Review for NeurIPS paper: GramGAN: Deep 3D Texture Synthesis From 2D Exemplars

NeurIPS 2020

GramGAN: Deep 3D Texture Synthesis From 2D Exemplars

Review 1

Summary and Contributions: A novel method for synthesizing 3D textures given a 2D exemplar image. The method is composed of two parts: A 3D transformation model that maps a spatial 3D coordinate to a set of locations in frequency domain as an input noise vector; and a texture sampler that maps the combined spatial 3D coordinate and the noise vector to its RGB texture value. The texture interpretation results look very good. And there is clear improvement for the orientation of the texture for non-axis-aligned slices. Training the model on a single exemplar takes a few hours on a single NVIDIA 2080ti GPU, and learning an entire texture space takes up to several days depending on the dataset, which sounds reasonable considering the 3D volume that need to be optimized during the training.

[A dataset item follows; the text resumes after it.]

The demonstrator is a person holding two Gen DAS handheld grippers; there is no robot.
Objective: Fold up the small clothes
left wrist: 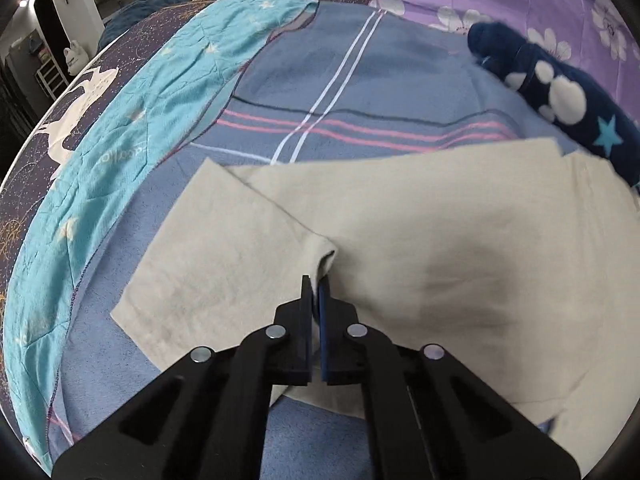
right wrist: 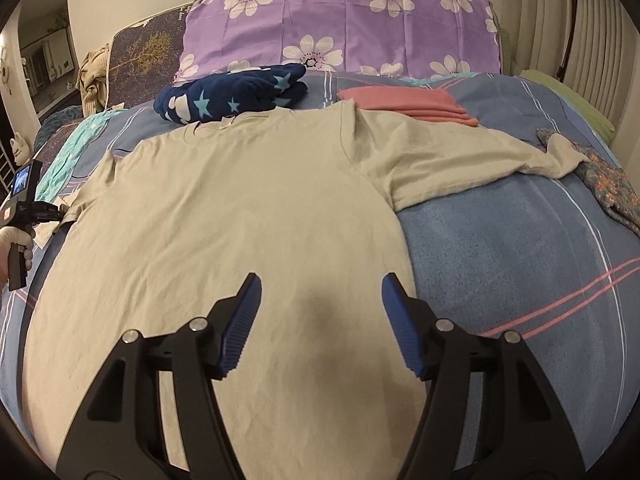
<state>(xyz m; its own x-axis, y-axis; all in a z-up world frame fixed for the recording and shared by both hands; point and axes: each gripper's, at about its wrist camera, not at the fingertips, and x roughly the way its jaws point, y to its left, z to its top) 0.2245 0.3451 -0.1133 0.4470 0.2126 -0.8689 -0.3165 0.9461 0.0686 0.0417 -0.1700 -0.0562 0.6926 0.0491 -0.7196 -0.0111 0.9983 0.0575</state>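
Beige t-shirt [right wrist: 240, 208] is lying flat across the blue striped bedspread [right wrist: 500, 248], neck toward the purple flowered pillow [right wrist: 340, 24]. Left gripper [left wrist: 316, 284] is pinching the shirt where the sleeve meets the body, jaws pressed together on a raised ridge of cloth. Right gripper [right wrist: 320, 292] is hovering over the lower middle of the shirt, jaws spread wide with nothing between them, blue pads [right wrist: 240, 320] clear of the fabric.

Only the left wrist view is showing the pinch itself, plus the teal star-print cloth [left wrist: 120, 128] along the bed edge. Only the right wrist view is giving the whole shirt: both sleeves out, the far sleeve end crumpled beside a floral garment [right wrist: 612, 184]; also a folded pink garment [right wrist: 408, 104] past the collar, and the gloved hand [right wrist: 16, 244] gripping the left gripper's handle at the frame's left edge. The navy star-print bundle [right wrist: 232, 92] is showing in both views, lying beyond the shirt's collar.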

Strengths: Here are a list of technical novelties I feel worth championing in the paper: 1. Two different ways to inject noise vectors into hidden layers of the sampler network, mimicking a styleGAN like architecture. In particular, the frequencies are partitioned into equal bins and each bin is injected to one hidden layer. 2. Use a combination of Gram matrix loss and GAN loss for training. The Gram matrix loss is minimized by L-1 distance (as opposed to L-2 distance), and uses a non-VGG feature extract network trained with images in the problem domain. 3. In each training iteration the model synthesizes 2D images by randomly slicing the 3D space. According to the author this is a crucial difference to previous axis-aligned slicing method [5], and produces less distortion artifacts along non-axis-aligned slices. 4. The method also learns a texture latent space given a set of many exemplars

Weaknesses: Only a limited number of texture examples are represented in the paper, and they are all pretty stochastic/irregular. I wonder if the author had experimented with more regular textures and observed where the method could break. Quantitative comparison on the exemplars shown significantly better SIFID scores in comparison to [5]. However, as the authors mentioned, such scores may not be an ideal measurement of model performance as GT is not significantly better, and the scores have high standard deviations due to limited resolution of the texture images. On the other hand, user study showed somewhat a clear preference for the proposed method over previous work [5], and no statistically significant differences between the proposed method and the ground truth.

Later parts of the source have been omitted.